E’ una metropoli illuminata e notturna a far da sfondo al nuovo album di Matthew Stephen Ward, musicista di classe attivo da tempo come solista ma conosciuto soprattutto come parte maschile del duo She & Him (insieme a Zooey Deschanel) e per la partecipazione al supergruppo Monsters Of Folk. Collaborazioni che hanno finito per mettere un po’ in ombra i tanti dischi realizzati in solitaria, dopo l’exploit di “Transfiguration of Vincent” nel 2003.

Un vero peccato perchè Ward ha mantenuto alta la qualità  della sua musica, sempre apprezzata dai colleghi come dimostra l’album “Post War” in cui il nostro collaborava con Howe Gelb, Jim James e Neko Case o il successivo “Hold Time” in cui comparivano Jason Lytle dei Grandaddy, Lucinda Williams e Tom Hagerman dei DeVotchKa.

“Migration Stories” è nato in Canada, nello studio degli Arcade Fire in compagnia di Tim Kingsbury e Richard Reed Parry, prodotto da Ward e Craig Silvery. Undici racconti di anime in movimento, storie di odierna e passata migrazione verso una città  immensa che da sogno spesso diventa incubo. La penna leggera, la voce dolce, aggraziata e un po’ roca di M. Ward regalano leggerezza e calore a brani in cui la chitarra acustica si sposa perfettamente al clarinetto e agli archi.

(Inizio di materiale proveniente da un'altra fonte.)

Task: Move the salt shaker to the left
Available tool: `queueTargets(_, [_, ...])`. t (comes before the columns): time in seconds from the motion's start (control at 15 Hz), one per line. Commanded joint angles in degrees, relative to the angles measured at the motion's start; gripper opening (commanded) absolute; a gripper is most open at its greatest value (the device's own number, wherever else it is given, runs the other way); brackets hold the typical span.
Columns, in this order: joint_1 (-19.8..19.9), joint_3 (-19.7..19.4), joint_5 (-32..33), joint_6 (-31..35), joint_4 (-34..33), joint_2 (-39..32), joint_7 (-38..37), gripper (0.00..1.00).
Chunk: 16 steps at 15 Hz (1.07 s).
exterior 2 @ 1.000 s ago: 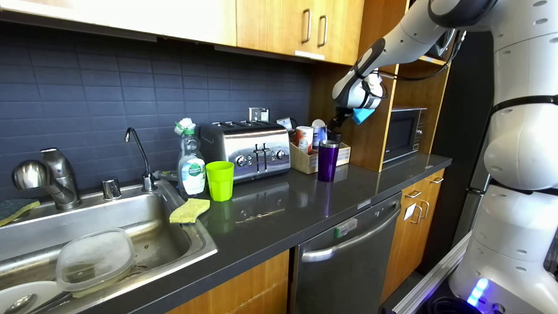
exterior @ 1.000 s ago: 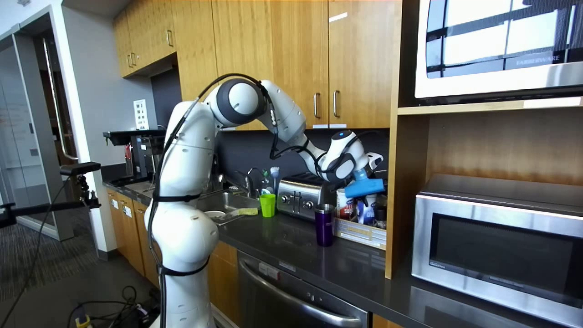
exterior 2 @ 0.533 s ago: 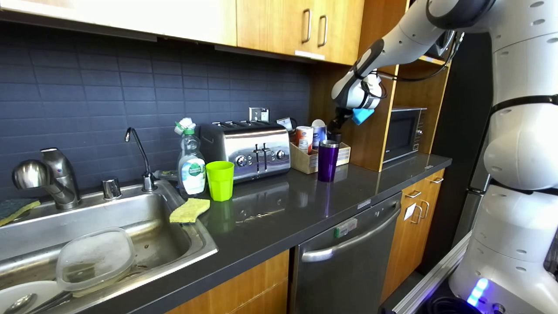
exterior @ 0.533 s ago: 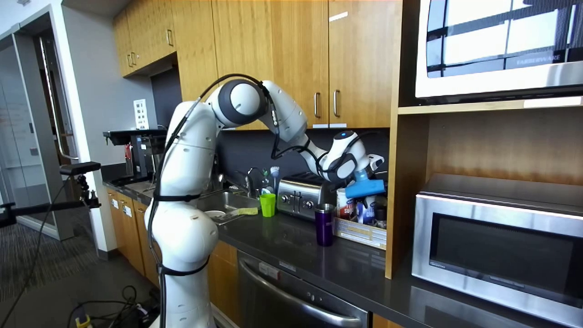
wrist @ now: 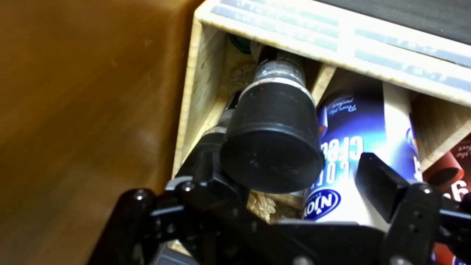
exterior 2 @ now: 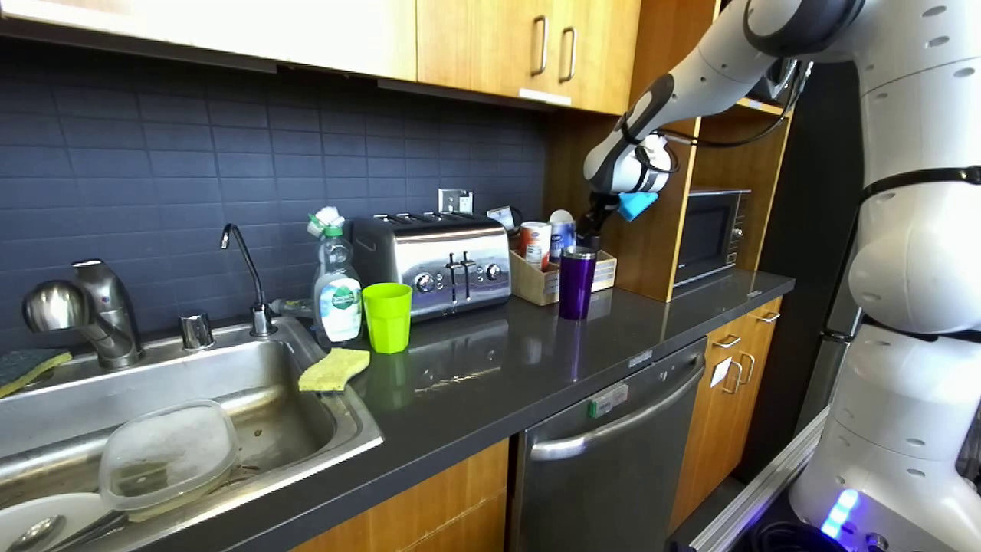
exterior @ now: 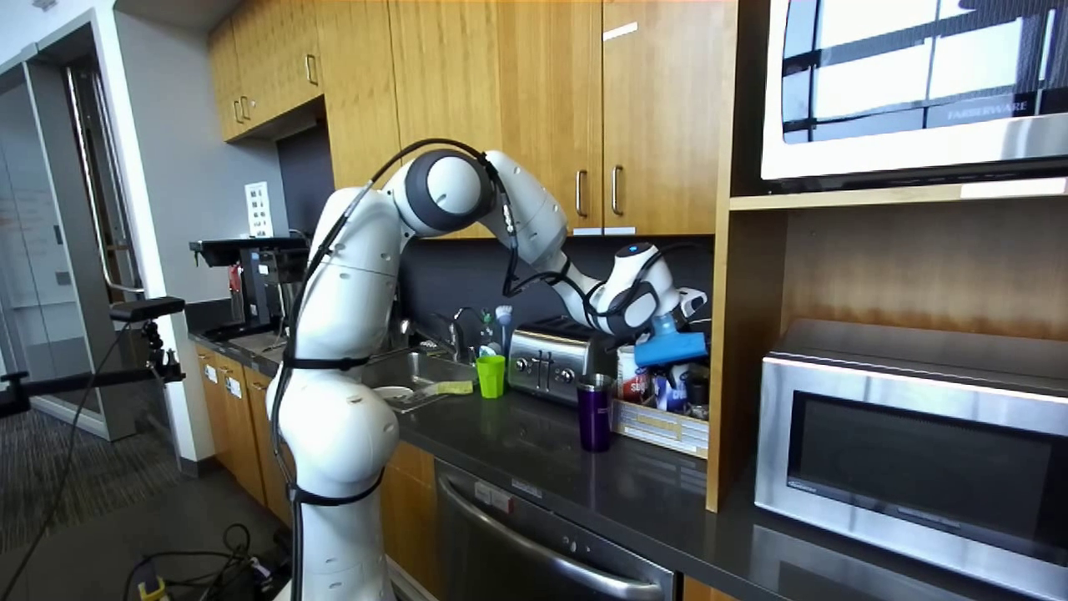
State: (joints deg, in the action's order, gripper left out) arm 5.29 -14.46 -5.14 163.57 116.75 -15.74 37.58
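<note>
Shaker (wrist: pixel 274 121) w/ black cap & clear neck is sitting in the end compartment of a wooden box (wrist: pixel 349 40), nr a wood panel (wrist: pixel 92 110); label's coming out too dark to read, so can't confirm it's the salt one, & its base is hiding behind the box wall. Second black-capped jar (wrist: pixel 206 141) is showing just beside it, same compartment, partly covered. Gripper (wrist: pixel 292 162) is hanging over the box, jaws well apart — the cap is showing btwn the fingers (wrist: pixel 379 184), much closer to the one on the wrist view's left. Can't tell if that finger's touching it. Opposite finger is hovering in front of a blue-&-white N'Joy canister (wrist: pixel 349 136), next compartment over; contact there also unclear. Red canister (wrist: pixel 461 156) is peeking in at the edge of that view.

In both exterior views the white arm (exterior: pixel 350 309) is arching over the counter (exterior: pixel 534 442), w/ a blue piece (exterior: pixel 670 348) hanging off the wrist. Purple tumbler (exterior 2: pixel 576 284) is standing upright just in front of the box. Silver toaster (exterior 2: pixel 433 264) is sitting next to the box, lime cup (exterior 2: pixel 387 318) by its far end. Yellow sponge (exterior 2: pixel 333 369) is lying on the sink (exterior 2: pixel 360 425) rim, nr a soap bottle (exterior 2: pixel 337 299) — plastic tub (exterior 2: pixel 168 456) is sitting down in the basin. Steel microwave (exterior: pixel 901 451) is standing past the panel
</note>
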Motion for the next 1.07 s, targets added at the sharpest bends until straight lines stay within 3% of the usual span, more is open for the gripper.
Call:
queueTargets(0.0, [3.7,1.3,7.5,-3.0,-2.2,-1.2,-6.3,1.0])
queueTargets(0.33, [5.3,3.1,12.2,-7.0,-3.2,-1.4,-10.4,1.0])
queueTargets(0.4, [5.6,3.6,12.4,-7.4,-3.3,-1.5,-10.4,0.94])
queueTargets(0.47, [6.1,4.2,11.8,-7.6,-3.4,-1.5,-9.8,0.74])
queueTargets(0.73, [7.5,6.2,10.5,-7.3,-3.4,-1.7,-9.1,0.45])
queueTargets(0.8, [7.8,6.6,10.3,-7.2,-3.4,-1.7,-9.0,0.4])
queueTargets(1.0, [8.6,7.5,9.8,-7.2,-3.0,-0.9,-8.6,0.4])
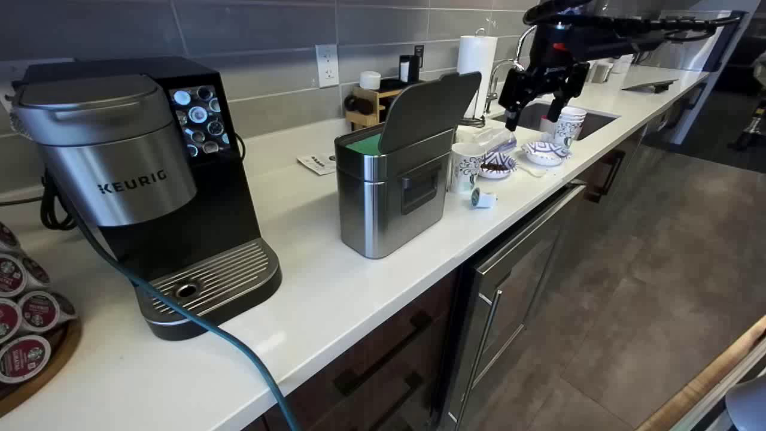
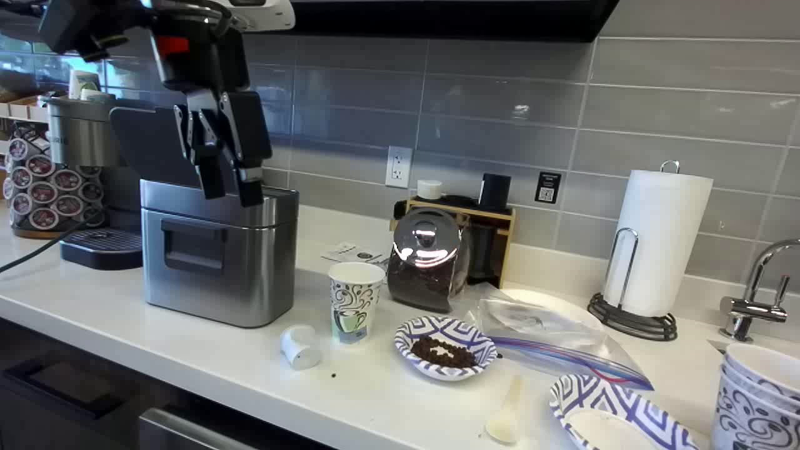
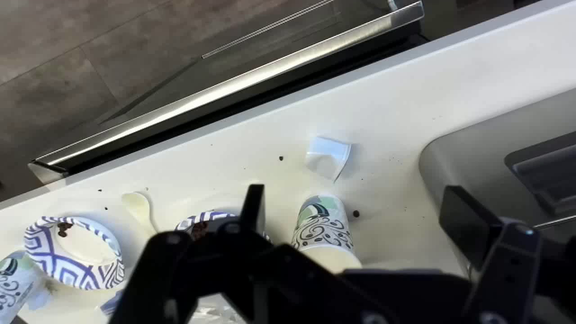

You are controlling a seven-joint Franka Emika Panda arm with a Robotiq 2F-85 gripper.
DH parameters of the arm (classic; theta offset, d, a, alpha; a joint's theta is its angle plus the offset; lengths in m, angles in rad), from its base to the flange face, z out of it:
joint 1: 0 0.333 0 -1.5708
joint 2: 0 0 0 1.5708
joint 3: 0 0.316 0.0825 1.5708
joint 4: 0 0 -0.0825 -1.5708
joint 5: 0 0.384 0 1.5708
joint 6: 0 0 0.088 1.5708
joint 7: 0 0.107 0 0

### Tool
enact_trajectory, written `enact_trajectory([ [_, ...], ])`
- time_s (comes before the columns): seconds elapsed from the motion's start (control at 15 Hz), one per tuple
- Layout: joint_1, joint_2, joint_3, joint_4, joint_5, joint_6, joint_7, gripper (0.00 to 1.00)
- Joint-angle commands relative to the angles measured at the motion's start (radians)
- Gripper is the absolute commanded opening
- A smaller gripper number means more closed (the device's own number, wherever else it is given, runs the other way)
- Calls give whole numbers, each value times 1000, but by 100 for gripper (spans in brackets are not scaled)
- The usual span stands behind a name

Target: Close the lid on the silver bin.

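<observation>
White counter [image 1: 317, 266] bears the silver bin [image 1: 389, 203], its raised lid [image 1: 426, 111] near but clear of the claw [image 1: 533, 121], fingers [image 3: 467, 222] apart

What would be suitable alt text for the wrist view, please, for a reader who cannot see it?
The open, empty pincer hangs over a white countertop, a patterned paper cup showing between its fingers. The silver bin is partly in view at right. To its left lie a small white pod, a pale spoon and patterned paper bowls.
</observation>
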Motion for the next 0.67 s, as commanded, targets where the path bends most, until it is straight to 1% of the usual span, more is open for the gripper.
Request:
enact_trajectory([
  [0.0, 19, 1, -18, 2, -8, -3, 5, 100],
  [0.33, 19, 1, -18, 2, -8, -3, 5, 100],
  [0.4, 30, 21, -22, 8, 8, 5, -23, 100],
  [0.47, 48, 46, -27, 8, 35, 37, -49, 100],
  [0.6, 73, 41, -33, -9, 70, 74, -66, 100],
])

Trentasei minuti ispirati all’attualità , ai tanti articoli e reportage sull’odissea dei migranti sudamericani che provano a attraversare muri e confini a cui Ward affianca storie personali (quella del nonno arrivato in America nel 1920 dal Messico) e immagini raccolte on the road in decenni di viaggi musicali. Momenti raccontati nella dolcissima, sognante “Heaven’s Nail And Hammer”, in “Coyote Mary’s Traveling Show” e “Independent Man”. Curioso il recupero di “Along the Santa Fe Trail”, brano scritto dal compositore austriaco Wilhelm Grosz con testo di Al Dublin e interpretato da Glenn Miller, che Ward ripropone in una versione fedele all’originale ma non troppo.

“Unreal City” e “Real Silence” ascoltate oggi, quando anche le più caotiche capitali sono stranamente quiete e prive dell’odiato / amato rumore, diventano colonna sonora di questo strano periodo in modi che M. Ward quando le ha scritte certo non poteva immaginare. Non c’è tristezza nelle note e nel sound familiare, accogliente di “Migration Stories”. Solo la consapevolezza che anche dalle notizie peggiori si può trarre qualcosa. E’ molto, di questi tempi.